▸ Problem description
Would you repeat each line below exactly, without the pictures?

══ Data segment

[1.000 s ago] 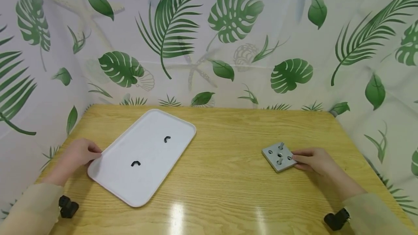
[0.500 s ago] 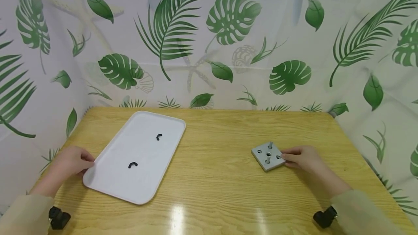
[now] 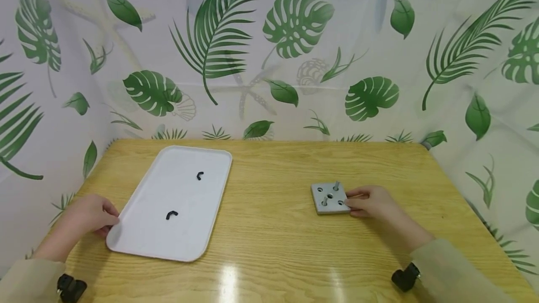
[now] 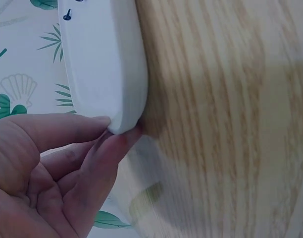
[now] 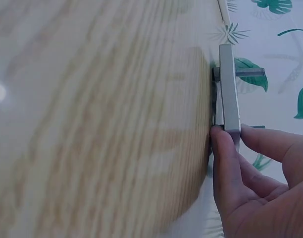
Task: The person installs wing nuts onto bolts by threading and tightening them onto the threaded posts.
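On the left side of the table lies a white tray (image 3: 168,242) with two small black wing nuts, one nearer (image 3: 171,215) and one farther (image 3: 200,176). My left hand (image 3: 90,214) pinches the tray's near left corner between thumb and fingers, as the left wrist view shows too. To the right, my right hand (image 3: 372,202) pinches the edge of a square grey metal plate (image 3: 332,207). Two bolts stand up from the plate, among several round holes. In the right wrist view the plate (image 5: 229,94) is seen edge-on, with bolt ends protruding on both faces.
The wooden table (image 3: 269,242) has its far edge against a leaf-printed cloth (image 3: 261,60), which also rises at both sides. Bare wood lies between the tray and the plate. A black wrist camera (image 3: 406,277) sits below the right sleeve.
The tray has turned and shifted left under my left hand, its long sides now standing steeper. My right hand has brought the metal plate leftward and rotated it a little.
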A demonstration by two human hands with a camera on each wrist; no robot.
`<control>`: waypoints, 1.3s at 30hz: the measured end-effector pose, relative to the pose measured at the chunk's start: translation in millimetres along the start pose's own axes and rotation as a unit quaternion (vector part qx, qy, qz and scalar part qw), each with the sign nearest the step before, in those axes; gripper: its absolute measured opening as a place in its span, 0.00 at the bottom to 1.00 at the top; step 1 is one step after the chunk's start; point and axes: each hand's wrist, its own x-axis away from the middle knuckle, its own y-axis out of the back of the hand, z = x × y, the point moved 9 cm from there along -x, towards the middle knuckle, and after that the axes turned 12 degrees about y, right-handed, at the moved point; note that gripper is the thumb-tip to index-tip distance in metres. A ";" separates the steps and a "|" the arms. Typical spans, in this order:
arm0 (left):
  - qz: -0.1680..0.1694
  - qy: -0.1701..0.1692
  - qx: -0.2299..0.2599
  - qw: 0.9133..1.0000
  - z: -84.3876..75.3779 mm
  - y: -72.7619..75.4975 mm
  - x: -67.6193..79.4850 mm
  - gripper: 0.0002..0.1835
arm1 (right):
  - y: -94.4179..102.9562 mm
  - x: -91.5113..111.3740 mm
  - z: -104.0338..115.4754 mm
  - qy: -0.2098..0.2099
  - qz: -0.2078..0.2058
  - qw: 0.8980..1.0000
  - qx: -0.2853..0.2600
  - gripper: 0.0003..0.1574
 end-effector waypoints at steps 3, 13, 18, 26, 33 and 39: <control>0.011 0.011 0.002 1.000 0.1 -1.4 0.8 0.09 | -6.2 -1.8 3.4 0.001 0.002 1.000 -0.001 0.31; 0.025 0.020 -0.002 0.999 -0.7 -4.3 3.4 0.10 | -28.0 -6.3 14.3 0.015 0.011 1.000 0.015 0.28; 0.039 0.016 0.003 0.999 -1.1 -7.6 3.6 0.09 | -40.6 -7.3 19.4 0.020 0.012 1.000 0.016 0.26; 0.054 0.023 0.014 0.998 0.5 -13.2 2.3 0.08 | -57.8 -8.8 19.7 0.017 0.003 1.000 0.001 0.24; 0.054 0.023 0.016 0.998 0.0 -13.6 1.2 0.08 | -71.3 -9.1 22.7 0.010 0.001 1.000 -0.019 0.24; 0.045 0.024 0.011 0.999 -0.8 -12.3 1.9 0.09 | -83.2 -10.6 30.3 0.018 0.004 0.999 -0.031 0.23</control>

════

▸ Completed task
[1.000 s ago] 
[0.500 s ago] 
[now] 
[now] 
[now] 
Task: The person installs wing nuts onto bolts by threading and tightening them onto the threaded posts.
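On the left side of the table lies a white tray (image 3: 168,242) with two small black wing nuts, one nearer (image 3: 171,215) and one farther (image 3: 200,176). My left hand (image 3: 90,214) pinches the tray's near left corner between thumb and fingers, as the left wrist view shows too. To the right, my right hand (image 3: 372,202) pinches the edge of a square grey metal plate (image 3: 332,207). Two bolts stand up from the plate, among several round holes. In the right wrist view the plate (image 5: 229,94) is seen edge-on, with bolt ends protruding on both faces.
The wooden table (image 3: 269,242) has its far edge against a leaf-printed cloth (image 3: 261,60), which also rises at both sides. Bare wood lies between the tray and the plate. A black wrist camera (image 3: 406,277) sits below the right sleeve.
The tray has turned and shifted left under my left hand, its long sides now standing steeper. My right hand has brought the metal plate leftward and rotated it a little.
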A demonstration by two human hands with a camera on each wrist; no robot.
`<control>`: waypoints, 1.3s at 30hz: the measured end-effector pose, relative to the pose measured at the chunk's start: translation in millimetres along the start pose's own axes and rotation as a unit quaternion (vector part qx, qy, qz and scalar part qw), each with the sign nearest the step before, in those axes; gripper: its absolute measured opening as a place in its span, 0.00 at the bottom to 1.00 at the top; step 1 is one step after the chunk's start; point and axes: each hand's wrist, its own x-axis away from the middle knuckle, its own y-axis out of the back of the hand, z = x × y, the point moved 9 cm from there along -x, towards the middle knuckle, and after that the axes turned 12 degrees about y, right-handed, at the moved point; note that gripper is the thumb-tip to index-tip distance in metres. A ";" separates the steps and a "|" the arms. Typical spans, in this order:
arm0 (left):
  - qz: -0.1680..0.1694
  - qy: -0.1701..0.1692
  - qx: -0.2299..0.2599
  - qw: 0.9133..1.0000
  - z: -84.3876..75.3779 mm
  - y: -72.7619..75.4975 mm
  - x: -67.6193..79.4850 mm
  - gripper: 0.0002..0.1835
arm1 (right):
  - y: -94.4179..102.9562 mm
  - x: -91.5113..111.3740 mm
  - z: -104.0338..115.4754 mm
  - qy: -0.2098..0.2099
  - qz: -0.2078..0.2058
  - qw: 0.8980..1.0000
  - qx: -0.2853..0.2600
  - gripper: 0.0003..0.1574
 end-effector waypoints at steps 3, 13, 18, 26, 33 and 39: <control>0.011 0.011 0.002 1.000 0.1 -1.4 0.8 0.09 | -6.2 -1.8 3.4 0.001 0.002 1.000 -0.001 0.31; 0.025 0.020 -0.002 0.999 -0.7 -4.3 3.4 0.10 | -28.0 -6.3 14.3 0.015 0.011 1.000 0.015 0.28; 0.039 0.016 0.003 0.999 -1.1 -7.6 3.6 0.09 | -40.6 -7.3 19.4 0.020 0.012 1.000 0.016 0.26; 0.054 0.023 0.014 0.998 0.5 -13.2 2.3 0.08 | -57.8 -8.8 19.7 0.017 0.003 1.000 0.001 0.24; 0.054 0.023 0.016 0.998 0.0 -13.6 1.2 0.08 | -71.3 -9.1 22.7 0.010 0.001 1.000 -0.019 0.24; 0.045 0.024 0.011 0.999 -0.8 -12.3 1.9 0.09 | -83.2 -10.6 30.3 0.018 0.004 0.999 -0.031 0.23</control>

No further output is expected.